Fake 2009 Emmy Awards Ballot: Lead Actors & Actresses

Outstanding Lead Actor in a Drama Series

* Simon Baker, The Mentalist
* Gabriel Byrne, In Treatment
* Bryan Cranston, Breaking Bad
* Michael C. Hall, Dexter
* Jon Hamm, Mad Men
* Hugh Laurie, House

Baker is quite charming as Patrick Jane, but for this year my fake vote has to go to Hugh Laurie. He has been overdue for an award for Dr.

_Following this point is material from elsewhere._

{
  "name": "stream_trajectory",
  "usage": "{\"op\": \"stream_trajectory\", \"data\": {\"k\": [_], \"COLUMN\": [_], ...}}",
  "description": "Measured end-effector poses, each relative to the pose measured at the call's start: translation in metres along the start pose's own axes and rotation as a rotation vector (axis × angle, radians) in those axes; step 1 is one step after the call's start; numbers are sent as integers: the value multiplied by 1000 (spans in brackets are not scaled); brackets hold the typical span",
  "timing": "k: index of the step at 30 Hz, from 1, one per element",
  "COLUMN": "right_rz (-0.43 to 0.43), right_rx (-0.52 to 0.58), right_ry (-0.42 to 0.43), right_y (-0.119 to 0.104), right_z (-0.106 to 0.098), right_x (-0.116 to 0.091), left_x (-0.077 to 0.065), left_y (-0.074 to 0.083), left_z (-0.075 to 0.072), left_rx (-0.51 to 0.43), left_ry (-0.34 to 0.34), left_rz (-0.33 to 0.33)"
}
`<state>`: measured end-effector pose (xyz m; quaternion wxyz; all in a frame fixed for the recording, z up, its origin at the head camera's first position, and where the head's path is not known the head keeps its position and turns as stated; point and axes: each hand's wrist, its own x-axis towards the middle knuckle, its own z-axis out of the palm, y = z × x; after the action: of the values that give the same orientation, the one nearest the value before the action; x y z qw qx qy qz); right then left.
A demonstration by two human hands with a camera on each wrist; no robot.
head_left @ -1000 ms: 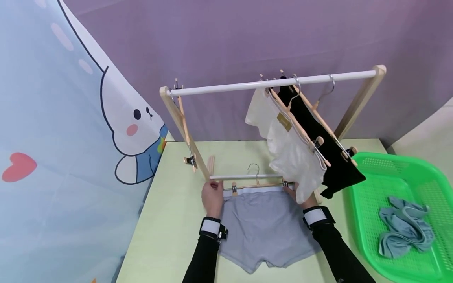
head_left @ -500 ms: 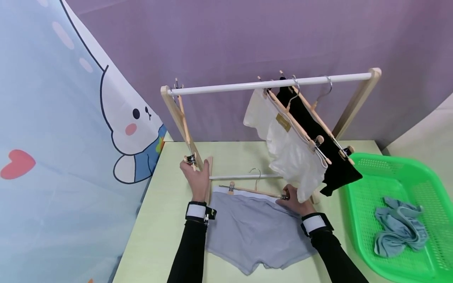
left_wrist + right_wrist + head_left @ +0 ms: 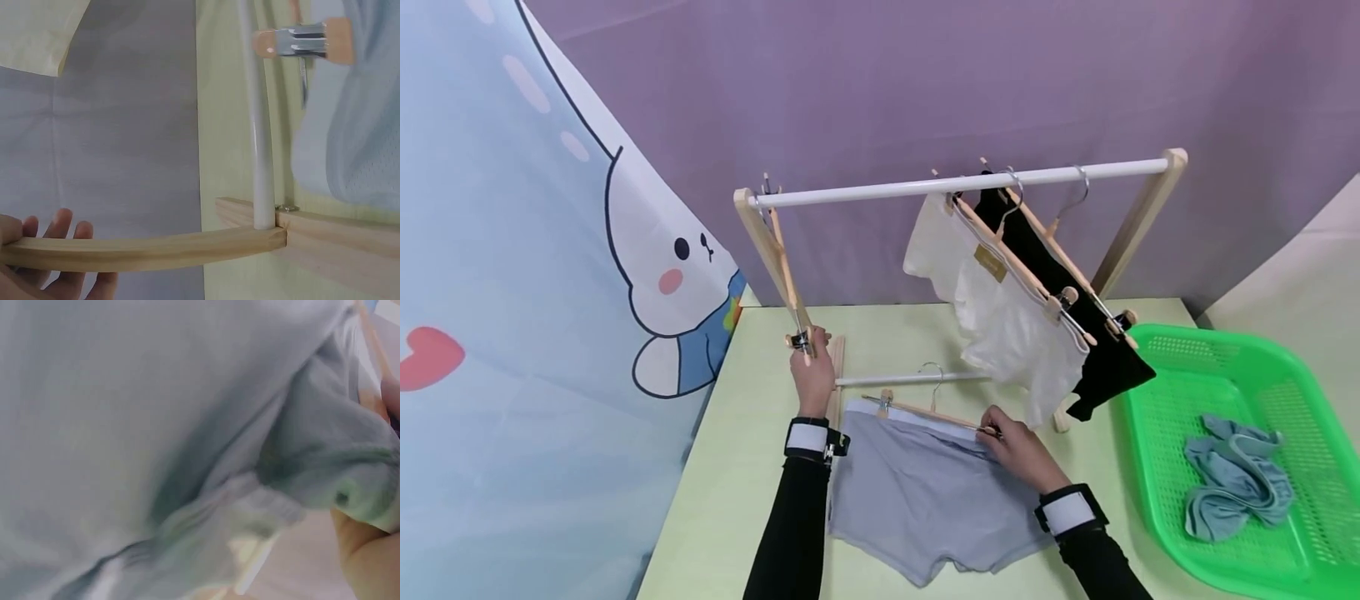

Greg House and this season his portrayal of a strong-willed, ego-driven loner finally being brought to his knees by drug addiction is TV drama at its most powerful.

Outstanding Lead Actress in a Drama Series

* Glenn Close, Damages
* Sally Field, Brothers & Sisters
* Mariska Hargitay, Law & Order: Special Victims Unit
* Holly Hunter, Saving Grace
* Elisabeth Moss, Mad Men
* Kyra Sedgwick, The Closer

Hargitay has turned Olivia Benson from an unsympathetic CopBot 2000 into a real and complex character with depth and breadth in spite of some of the material that she gets dumped in her lap.

Outstanding Lead Actor in a Comedy Series

* Alec Baldwin, 30 Rock
* Steve Carell, The Office
* Jemaine Clement, Flight of the Conchords
* Jim Parsons, The Big Bang Theory
* Tony Shalhoub, Monk
* Charlie Sheen, Two and a Half Men

I like Alec Baldwin in everything and I would have probably voted for Bret McKenzie if he had received FotC's nomination, but I give the nod to Jim Parsons. The socially ignorant super-genius Sheldon Cooper is quite simply one of the funniest characters on TV in many, many years.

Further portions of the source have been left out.